Task details
Exactly the lines below starting at the line with "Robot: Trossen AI" and ending at the line with "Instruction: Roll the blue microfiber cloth" are wanted, with both ends included. Leave out the pictures and add no other lines.

Records excerpted from a collection
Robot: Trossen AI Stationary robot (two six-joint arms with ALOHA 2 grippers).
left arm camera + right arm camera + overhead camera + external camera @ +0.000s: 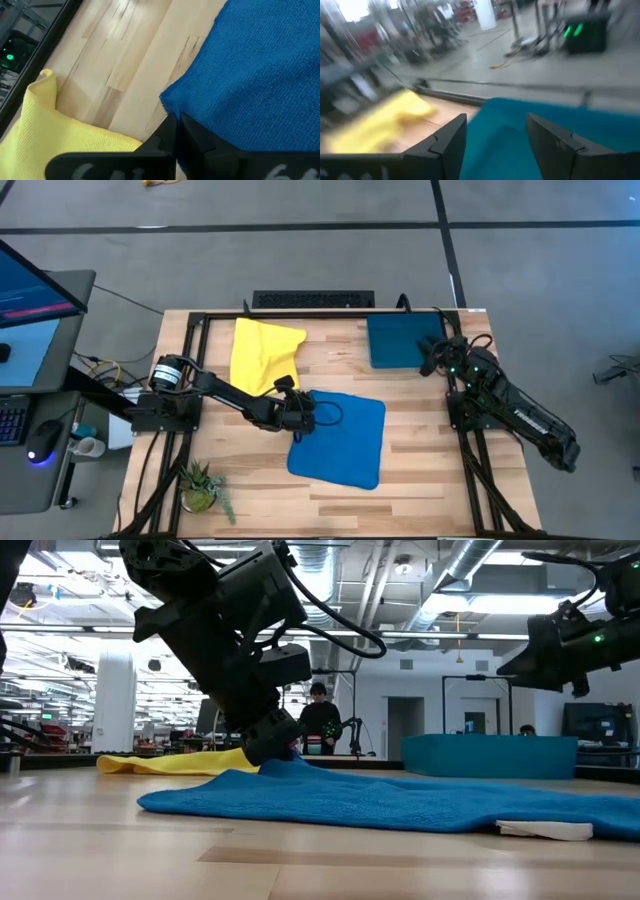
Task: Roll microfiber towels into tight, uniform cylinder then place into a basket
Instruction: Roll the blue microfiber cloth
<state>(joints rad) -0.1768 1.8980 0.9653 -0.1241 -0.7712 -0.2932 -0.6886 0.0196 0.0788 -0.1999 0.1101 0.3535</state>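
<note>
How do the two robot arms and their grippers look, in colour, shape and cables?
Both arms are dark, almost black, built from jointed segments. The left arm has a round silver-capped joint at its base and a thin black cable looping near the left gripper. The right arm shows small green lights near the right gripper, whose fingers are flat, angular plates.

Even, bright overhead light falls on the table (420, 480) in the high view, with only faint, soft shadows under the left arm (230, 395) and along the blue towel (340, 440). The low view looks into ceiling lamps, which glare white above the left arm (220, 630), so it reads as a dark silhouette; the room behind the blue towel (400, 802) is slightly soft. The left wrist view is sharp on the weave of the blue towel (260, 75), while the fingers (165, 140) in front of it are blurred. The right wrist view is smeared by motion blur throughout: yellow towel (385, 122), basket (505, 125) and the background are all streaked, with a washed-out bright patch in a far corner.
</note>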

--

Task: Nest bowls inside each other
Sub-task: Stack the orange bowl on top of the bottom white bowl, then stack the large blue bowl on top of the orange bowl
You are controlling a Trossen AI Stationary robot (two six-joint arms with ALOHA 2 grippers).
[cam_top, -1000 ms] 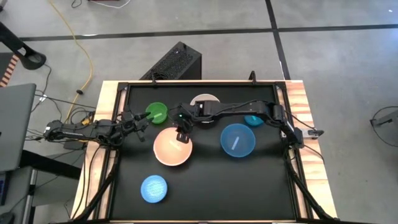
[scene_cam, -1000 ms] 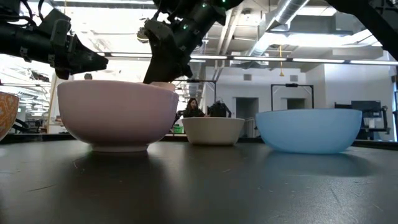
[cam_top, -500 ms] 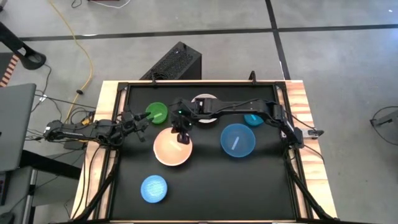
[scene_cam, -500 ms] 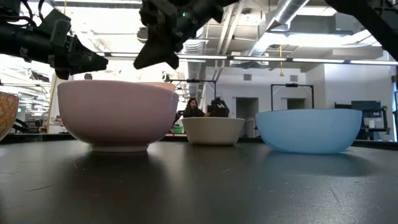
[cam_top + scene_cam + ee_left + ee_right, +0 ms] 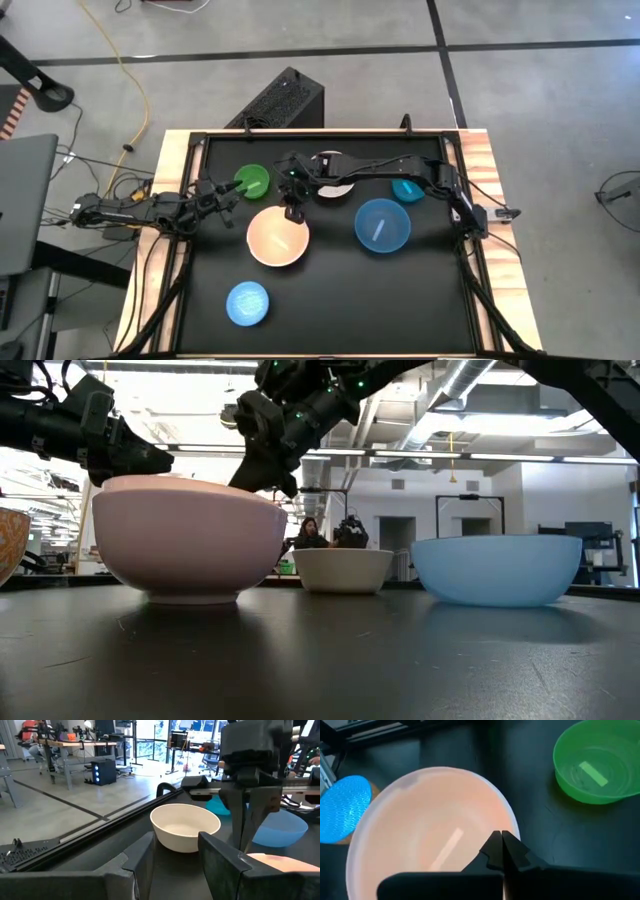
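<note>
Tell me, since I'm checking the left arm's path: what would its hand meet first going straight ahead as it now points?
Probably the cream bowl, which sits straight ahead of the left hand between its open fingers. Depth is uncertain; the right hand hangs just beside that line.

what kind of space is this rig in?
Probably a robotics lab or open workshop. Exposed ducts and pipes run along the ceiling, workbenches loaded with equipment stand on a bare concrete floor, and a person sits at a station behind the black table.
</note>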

Answer to the exercise
Robot: Trossen AI Stationary robot (two six-joint arms with ALOHA 2 grippers).
left arm camera + right arm camera + overhead camera + external camera @ +0.000s: 
Task: Roll microfiber towels into tight, uniform cylinder then place into a basket
Instruction: Roll the blue microfiber cloth

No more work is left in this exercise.